— WORK ORDER —
Would you reproduce the data below exactly, please, leaving out its images?

— EXERCISE DATA —
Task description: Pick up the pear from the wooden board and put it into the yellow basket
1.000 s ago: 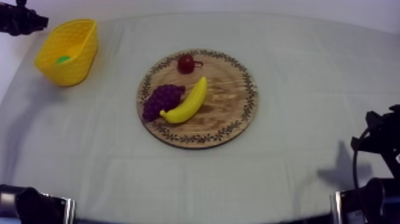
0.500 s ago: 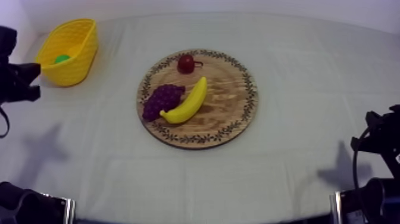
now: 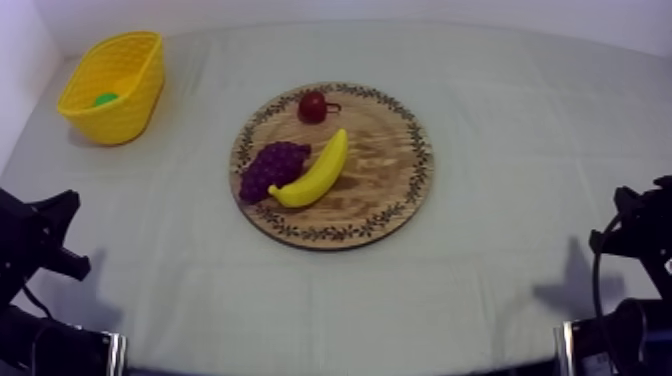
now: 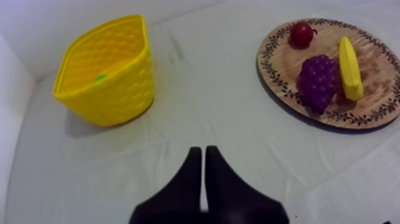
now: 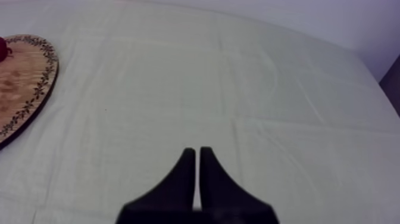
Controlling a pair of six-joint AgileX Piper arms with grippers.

— RESPONSE —
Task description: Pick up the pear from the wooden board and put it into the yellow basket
1.000 s ago: 
0.500 s ago: 
now: 
now: 
now: 
Controlling a pair of six-joint AgileX Piper arms with grippers.

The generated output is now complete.